4 novembre 2021
Frank Maet
Senior Macro Economist @Belfius
Mission accomplie. Dès ce mois-ci, la Réserve fédérale entame le démantèlement de ses achats d’obligations qui étaient destinés à tempérer la crise du Covid-19. Depuis mars de l'année dernière, la banque centrale achetait chaque mois pour 120 milliards de dollars d'obligations d'État et d’autres titres. Cet argent était injecté dans les marchés financiers pour maintenir les rendements obligataires à un niveau relativement bas, pendant que l'économie se remettait des mesures Covid-19. Entre-temps, il semble que le pire de la crise sanitaire soit derrière nous et que l'économie américaine se soit remise en grande partie de la pandémie. Au printemps dernier, l’économie avait déjà renoué avec son niveau d’avant la crise. Après plusieurs mois de discussion, les administrateurs de la Fed ont donc finalement tranché. Il est temps de lancer le ‘tapering’, c’est-à-dire la réduction des achats mensuels destinés à soutenir l’économie. Dès novembre, ces achats seront réduits chaque mois de 15 milliards de dollars, ce qui devrait mener à un achèvement du programme d’ici juin 2022.
À présent, la Fed peut concentrer toute son attention sur la prochaine étape de la normalisation de sa politique monétaire : le relèvement de ses taux directeurs. Les marchés financiers tablent sur le fait que le ‘lift-off’ – le premier relèvement des taux – viendra relativement vite après la fin des achats d'obligations. Les Eurodollar-Futures, une jauge suivie de très près pour les attentes en termes de taux, anticipent que d’ici fin 2022 le taux directeur sera supérieur de près de 0,50 % à son niveau actuel.
La spéculation sur les taux a fortement augmenté car, depuis le printemps, l’inflation aux USA atteint plus du double de l'objectif de 2 % de la banque centrale. Les graves perturbations des approvisionnements en marchandises, combinées à la forte demande des consommateurs, font grimper les prix en flèche dans de nombreux secteurs. L'inflation élevée est de plus en plus préoccupante et, combinée à une hausse accrue des salaires sur le marché de l’emploi, elle booste les attentes inflationnistes. Les investisseurs estiment que cela va contraindre la Fed à relever les taux d’intérêt plus tôt et plus rapidement qu’on ne le pensait. D'autres banques centrales, comme celles de l'Australie, du Canada et du Royaume-Uni, envisagent actuellement de relever leurs taux pour freiner la hausse de l'inflation.

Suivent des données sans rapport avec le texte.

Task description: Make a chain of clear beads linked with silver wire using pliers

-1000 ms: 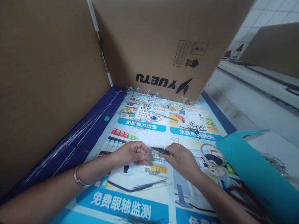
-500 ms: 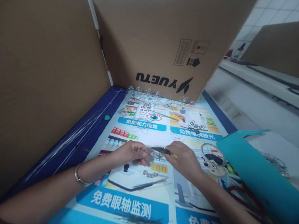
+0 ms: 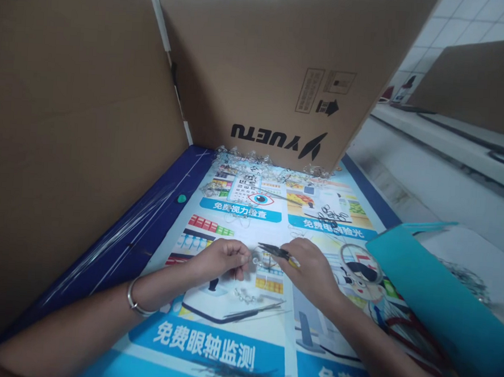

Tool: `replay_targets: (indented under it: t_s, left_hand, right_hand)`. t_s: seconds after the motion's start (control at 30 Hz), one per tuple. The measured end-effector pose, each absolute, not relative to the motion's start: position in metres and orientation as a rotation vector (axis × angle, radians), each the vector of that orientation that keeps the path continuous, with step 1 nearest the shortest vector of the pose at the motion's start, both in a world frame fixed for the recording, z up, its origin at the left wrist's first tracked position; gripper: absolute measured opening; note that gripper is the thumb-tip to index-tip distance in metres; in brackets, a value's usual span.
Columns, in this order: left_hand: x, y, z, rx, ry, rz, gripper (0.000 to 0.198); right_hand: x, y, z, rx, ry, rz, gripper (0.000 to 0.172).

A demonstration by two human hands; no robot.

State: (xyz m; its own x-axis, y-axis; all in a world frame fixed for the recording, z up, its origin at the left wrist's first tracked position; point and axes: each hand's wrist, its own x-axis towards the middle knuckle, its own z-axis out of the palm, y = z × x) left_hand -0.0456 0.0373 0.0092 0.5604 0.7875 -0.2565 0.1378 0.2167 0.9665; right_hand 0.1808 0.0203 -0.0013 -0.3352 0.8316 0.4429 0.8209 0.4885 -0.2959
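My left hand (image 3: 229, 257) is closed in a pinch on a beaded wire piece with a clear round bead (image 3: 255, 261) at its end. A short string of clear beads (image 3: 244, 295) hangs below those fingers. Wrapped in my right hand (image 3: 309, 269) is a pair of needle-nose pliers (image 3: 275, 251) with dark jaws and a yellow handle. The jaws point left, just above the clear bead, and look apart from it. Thin wire pieces (image 3: 255, 312) lie on the printed sheet below my hands.
Heaps of clear wire-and-bead pieces (image 3: 253, 163) lie along the cardboard wall (image 3: 259, 69). Black rings (image 3: 331, 216) are near them. More wires (image 3: 236, 373) lie at the front. A turquoise box (image 3: 441, 302) with wire pieces (image 3: 464, 278) stands at right.
The pliers' jaws have come away from the bead and moved slightly up. The hanging bead string has swung a little to the left. My left hand keeps its pinch.
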Motion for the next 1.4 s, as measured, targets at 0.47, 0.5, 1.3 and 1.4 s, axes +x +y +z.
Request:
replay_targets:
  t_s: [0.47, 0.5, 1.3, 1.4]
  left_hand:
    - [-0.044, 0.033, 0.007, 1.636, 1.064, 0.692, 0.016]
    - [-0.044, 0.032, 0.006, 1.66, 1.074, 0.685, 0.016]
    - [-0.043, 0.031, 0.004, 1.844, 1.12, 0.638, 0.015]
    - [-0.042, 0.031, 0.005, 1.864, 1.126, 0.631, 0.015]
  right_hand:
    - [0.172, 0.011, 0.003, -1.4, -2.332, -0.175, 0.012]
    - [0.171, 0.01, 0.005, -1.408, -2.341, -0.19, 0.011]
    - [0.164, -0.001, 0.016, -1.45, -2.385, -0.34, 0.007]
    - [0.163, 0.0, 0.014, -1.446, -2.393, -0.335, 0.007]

Mais à Washington, la banque centrale trouve que ce n’est pas encore nécessaire. Selon Jerome Powell, président de la Fed, il n’est pas urgent de relever les taux car l'inflation élevée est due à des facteurs transitoires. Il s'attend à ce que les problèmes mondiaux de distribution des matières premières et des marchandises disparaissent dans le courant de l'année prochaine. C'est également le cas pour les hausses de prix liées à la réouverture de l'économie. La Fed prévoit donc que la pression inflationniste retombera à nouveau en 2022, mais cela prendra plus de temps que prévu. Le raisonnement n'a pas pu convaincre les marchés des taux. Même après les explications fournies par Jerome Powell, ils ont continué à prendre en compte des hausses de taux au deuxième semestre de l'an prochain.
Outre l'incertitude relative à l'évolution des taux, on ignore aussi qui dirigera la banque centrale l’année prochaine. Le mandat de l’actuel président ‘Jay’ Powell viendra à expiration en février et le président Joe Biden ne s’est pas encore prononcé quant à une éventuelle reconduction. Ces dernières semaines, Jerome Powell a été sous le feu des critiques après que deux gouverneurs régionaux de la banque centrale ont été contraints de démissionner. Tout cela a alimenté les spéculations au sujet de sa succession. Un argument plaide en faveur du renouvellement du mandat de Jerome Powell : l’incertitude qu'un changement de leadership pourrait entraîner à un moment sensible pour l'économie américaine. Car la Fed est confrontée à un dilemme majeur. Si elle relève les taux de manière agressive en un laps de temps trop court, cela peut compromettre la reprise économique. Si elle réagit trop lentement, les décideurs politiques risquent de ne plus pouvoir faire rentrer le génie de l'inflation dans sa bouteille.